Task to complete: Word for word, copy the entire listing below, but do not carry over any pictures.

⁂

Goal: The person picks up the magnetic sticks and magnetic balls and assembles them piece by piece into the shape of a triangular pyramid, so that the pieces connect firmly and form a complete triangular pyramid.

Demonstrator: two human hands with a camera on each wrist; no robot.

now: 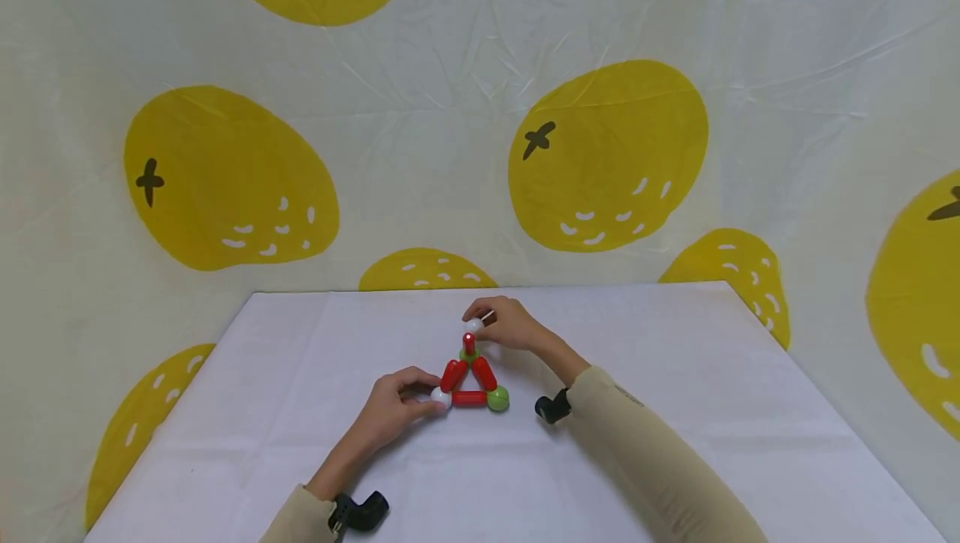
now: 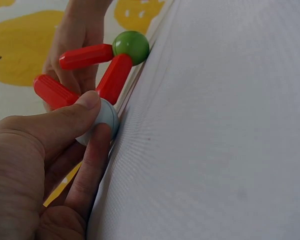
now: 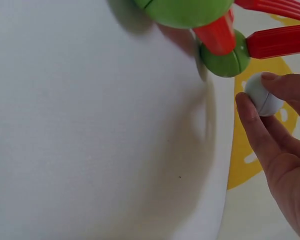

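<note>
Right now the left hand (image 1: 396,406) pinches the white ball (image 1: 441,397) at the near-left corner of a small triangle of red rods (image 1: 469,398) lying on the bench (image 1: 675,443); thumb and forefinger curl round that ball, so this grip is closed on it. The right hand (image 1: 510,324) holds a second white ball (image 1: 474,325) between thumb and fingertips just above the upright red rod (image 1: 468,344), which stands on a green ball at the triangle's far corner. Another green ball (image 1: 497,398) sits at the corner well to the right of the left grip.

What could go wrong, as I judge it: the upright rod looks lightly seated, so a sideways nudge from the ball above it could tip it or pull the far corner out of line. If the left pinch slackens, the whole triangle may slide on the smooth cloth.

Only the head view shows the full triangle and both hands together. The left wrist view shows the thumb (image 2: 70,117) pressed over the ball's top. The right wrist view shows a gap between the held ball and the nearest green ball (image 3: 225,57).
</note>
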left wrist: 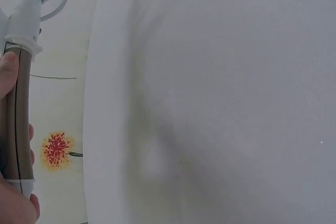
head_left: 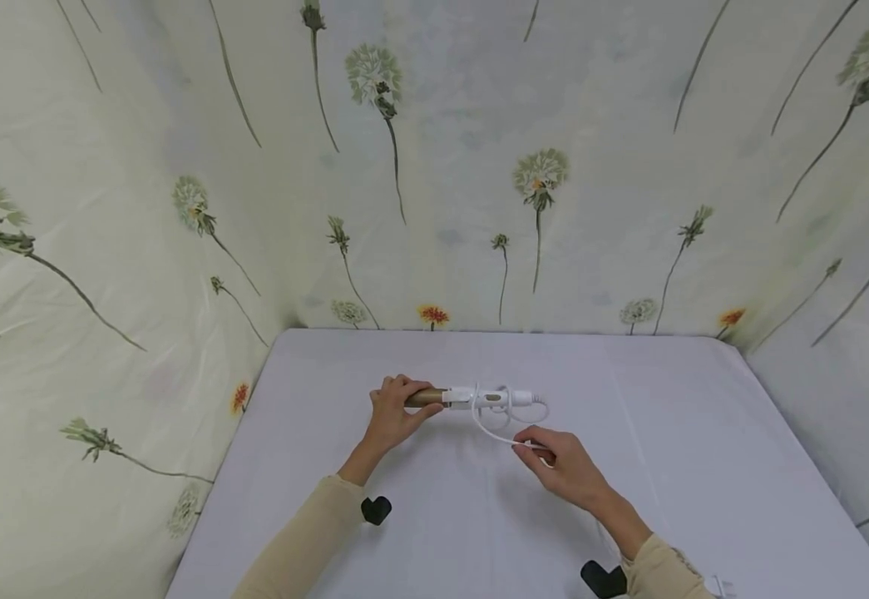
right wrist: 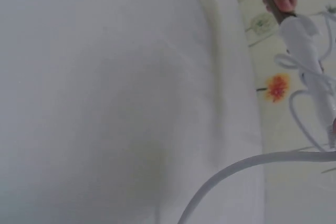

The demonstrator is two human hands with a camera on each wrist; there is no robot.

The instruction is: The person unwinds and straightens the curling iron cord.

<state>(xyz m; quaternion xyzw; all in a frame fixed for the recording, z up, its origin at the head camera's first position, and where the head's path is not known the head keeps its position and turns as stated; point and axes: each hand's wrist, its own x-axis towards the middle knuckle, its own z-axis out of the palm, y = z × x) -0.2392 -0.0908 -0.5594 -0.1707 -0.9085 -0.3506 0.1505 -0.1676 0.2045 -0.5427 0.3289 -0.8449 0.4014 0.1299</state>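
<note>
Our left hand (head_left: 392,413) wraps around the brown handle (head_left: 425,398) to keep it steady, while our right hand (head_left: 560,464) pinches what looks like its white cord (head_left: 490,428).

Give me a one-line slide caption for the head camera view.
Left hand grips a brown-handled device while right hand pinches its white cord over a table.

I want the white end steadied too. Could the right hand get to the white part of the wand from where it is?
Probably yes: the right hand, pinching the white cord, sits just below the wand's white part, with only bare table between.
</note>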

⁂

Response to this exercise:
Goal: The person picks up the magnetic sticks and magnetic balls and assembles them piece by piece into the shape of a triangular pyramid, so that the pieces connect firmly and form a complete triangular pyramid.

Demonstrator: two human hands with a camera on each wrist; no robot.

now: 
now: 
now: 

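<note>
Right now the left hand (image 1: 396,406) pinches the white ball (image 1: 441,397) at the near-left corner of a small triangle of red rods (image 1: 469,398) lying on the bench (image 1: 675,443); thumb and forefinger curl round that ball, so this grip is closed on it. The right hand (image 1: 510,324) holds a second white ball (image 1: 474,325) between thumb and fingertips just above the upright red rod (image 1: 468,344), which stands on a green ball at the triangle's far corner. Another green ball (image 1: 497,398) sits at the corner well to the right of the left grip.

What could go wrong, as I judge it: the upright rod looks lightly seated, so a sideways nudge from the ball above it could tip it or pull the far corner out of line. If the left pinch slackens, the whole triangle may slide on the smooth cloth.

Only the head view shows the full triangle and both hands together. The left wrist view shows the thumb (image 2: 70,117) pressed over the ball's top. The right wrist view shows a gap between the held ball and the nearest green ball (image 3: 225,57).
</note>
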left wrist: 
head_left: 
right wrist: 

The demonstrator is two human hands with a camera on each wrist; there is no robot.

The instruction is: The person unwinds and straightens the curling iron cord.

<state>(xyz m; quaternion xyzw; all in a frame fixed for the recording, z up, its origin at the head camera's first position, and where the head's path is not known the head keeps its position and turns as stated; point and axes: each hand's wrist, its own x-axis towards the middle knuckle, its own z-axis out of the palm, y = z × x) -0.2392 -0.0908 -0.5594 -0.1707 -0.9085 -0.3506 0.1505 -0.1676 0.2045 -0.5427 0.3289 -0.8449 0.4014 0.1299</state>
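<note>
Our left hand (head_left: 392,413) wraps around the brown handle (head_left: 425,398) to keep it steady, while our right hand (head_left: 560,464) pinches what looks like its white cord (head_left: 490,428).

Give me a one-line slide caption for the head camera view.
Left hand grips a brown-handled device while right hand pinches its white cord over a table.

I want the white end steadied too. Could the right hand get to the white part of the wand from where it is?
Probably yes: the right hand, pinching the white cord, sits just below the wand's white part, with only bare table between.
</note>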

This answer leaves nothing further to address.